Project Overview
To improve the sustainability and economic viability of Laser Powder Bed Fusion (LPBF), early detection of layering faults and part delamination is essential. I conducted a comprehensive feasibility study on integrating sensors into a commercial EOS M 290 3D printer for real-time condition monitoring, utilizing a non-intrusive approach that avoided permanently modifying the machine chassis.
Mechanical Design & Sensor Integration
I engineered a modified steel base plate with targeted cavities to securely house the necessary monitoring hardware.
- Integrated three Rosette strain gauges (FRAB-1-350-11) directly beneath the build plate to measure warpage caused by part shrinkage during solidification.
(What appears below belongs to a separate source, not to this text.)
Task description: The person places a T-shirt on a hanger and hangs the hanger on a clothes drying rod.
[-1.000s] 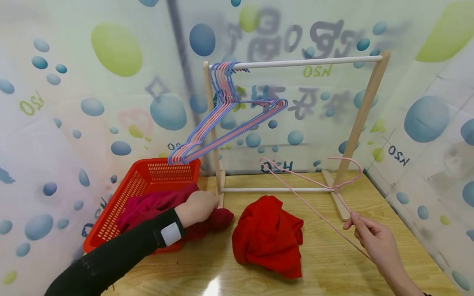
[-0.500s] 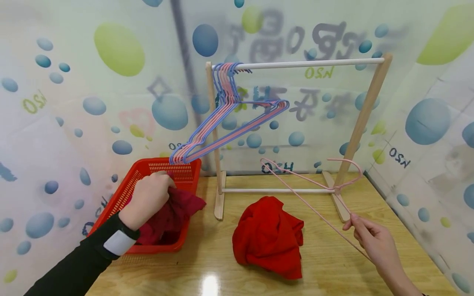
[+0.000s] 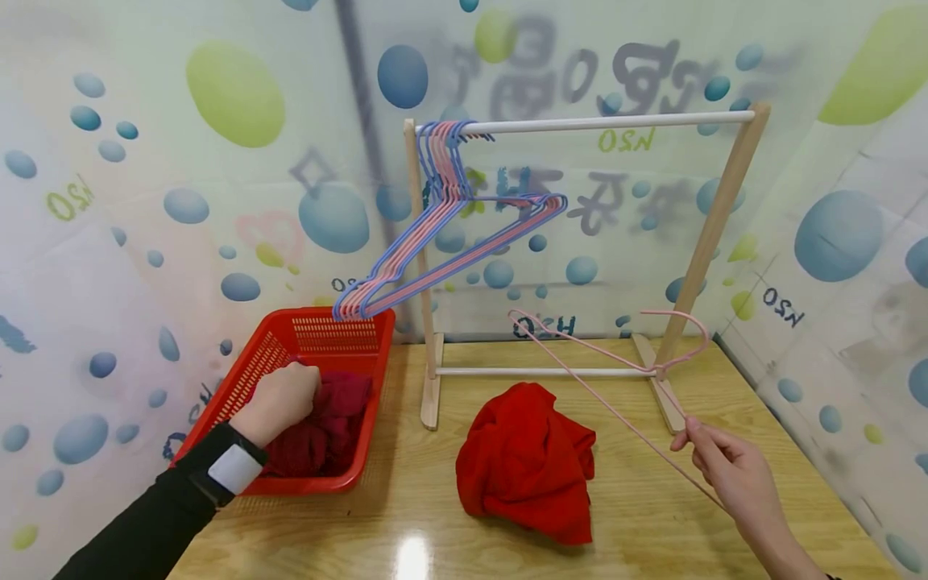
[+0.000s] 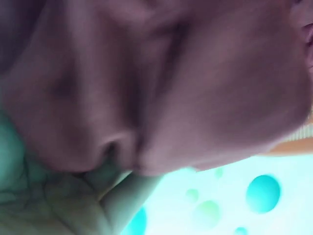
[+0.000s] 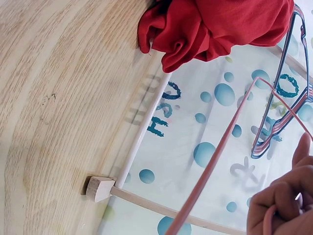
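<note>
My left hand [image 3: 280,403] is down in the red basket [image 3: 346,485], gripping dark red cloth [image 3: 335,419]. Blurred folds of that cloth [image 4: 161,88] fill most of the left wrist view, with part of the palm and fingers below them; the fingertips are hidden. At the right, my right hand [image 3: 732,467] pinches a pink clothes hanger [image 3: 594,392] by one arm, its hook pointing up and away. The right wrist view has curled fingers around the hanger [image 5: 210,166]. Between the hands a crumpled bright red garment [image 3: 525,467] lies on the wooden table.
Behind stands a clothes rack [image 3: 602,122] with wooden posts and a white rail. Several blue and pink hangers [image 3: 442,217] hang bunched at its left end, reaching over the basket's rear edge. A patterned sheet [image 3: 254,201] encloses the back and sides.
My left hand has drawn the dark red cloth leftward from the table beside the basket and lowered it inside. The right hand and its pink hanger have stayed in place.
</note>
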The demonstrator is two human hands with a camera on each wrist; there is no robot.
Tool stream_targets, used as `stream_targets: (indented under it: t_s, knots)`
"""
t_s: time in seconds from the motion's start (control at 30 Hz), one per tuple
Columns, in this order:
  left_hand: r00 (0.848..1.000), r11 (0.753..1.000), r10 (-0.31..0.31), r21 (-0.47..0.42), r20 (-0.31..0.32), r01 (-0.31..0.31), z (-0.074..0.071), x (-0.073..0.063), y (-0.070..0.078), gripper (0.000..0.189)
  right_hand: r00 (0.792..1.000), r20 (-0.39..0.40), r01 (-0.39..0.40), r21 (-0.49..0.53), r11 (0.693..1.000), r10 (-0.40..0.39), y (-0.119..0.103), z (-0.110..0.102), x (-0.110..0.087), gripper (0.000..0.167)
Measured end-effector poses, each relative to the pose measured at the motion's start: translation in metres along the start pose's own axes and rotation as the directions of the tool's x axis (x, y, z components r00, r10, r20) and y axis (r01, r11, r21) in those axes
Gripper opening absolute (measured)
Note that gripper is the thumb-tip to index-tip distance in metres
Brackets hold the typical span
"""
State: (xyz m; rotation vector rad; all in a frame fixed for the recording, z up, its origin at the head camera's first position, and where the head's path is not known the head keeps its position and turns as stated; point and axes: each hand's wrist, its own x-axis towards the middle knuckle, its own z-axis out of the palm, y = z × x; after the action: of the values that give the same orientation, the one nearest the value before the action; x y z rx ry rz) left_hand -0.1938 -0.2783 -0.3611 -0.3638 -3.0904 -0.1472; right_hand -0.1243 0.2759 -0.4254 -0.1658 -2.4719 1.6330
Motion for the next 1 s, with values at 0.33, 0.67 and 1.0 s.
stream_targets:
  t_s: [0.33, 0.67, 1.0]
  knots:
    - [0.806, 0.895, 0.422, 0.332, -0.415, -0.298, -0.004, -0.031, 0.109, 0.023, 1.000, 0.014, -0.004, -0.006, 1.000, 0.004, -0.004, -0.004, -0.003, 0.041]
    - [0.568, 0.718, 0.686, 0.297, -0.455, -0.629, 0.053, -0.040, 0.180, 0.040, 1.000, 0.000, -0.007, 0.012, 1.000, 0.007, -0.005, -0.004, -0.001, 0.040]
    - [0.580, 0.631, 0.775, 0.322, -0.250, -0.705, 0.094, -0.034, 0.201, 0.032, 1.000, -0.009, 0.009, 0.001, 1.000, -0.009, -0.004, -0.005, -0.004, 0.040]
- Mounted a Kistler 8152C Acoustic Emission sensor (100KHz to 900 kHz range) to detect high-frequency stress waves generated by parts delaminating due to extreme temperature gradients.
- Designed a secure PCB holder with a physical separator board using Siemens NX (and rapidly prototyped it via FDM printing) to safely route wires through custom 13mm ports and prevent accidental short-circuiting.
Data Acquisition & System Safety
Routing delicate electronics through an industrial 3D printing chamber required strict adherence to safety and operational standards.
- Safely routed 12 distinct signal wires from the strain gauges to an external NI-9236 quarter-bridge strain gauge Data Acquisition (DAQ) module.
- Implemented a 200mA fast-acting fuse on the +5V power supply to completely eliminate the risk of sparks within the powder environment.
- Rigorously verified the airtightness of the modified chamber to ensure the machine could still safely maintain the required <0.1% oxygen concentration for AlSi10Mg printing.
Key Engineering Findings
The physical testing phase provided crucial insights for the future sensorisation of AM printers. While the sensor integration was mechanically successful, I identified that routing multiple hardwired contacts out of the base plate created an impractical risk of the wires interfering with the moving recoater blade as the platform elevated.
Based on these findings, I concluded that future iterations of this system must utilize custom, high-temperature-resistant electronics mounted directly under the build plate to handle data readouts internally, drastically reducing the physical wiring footprint passing through the chamber.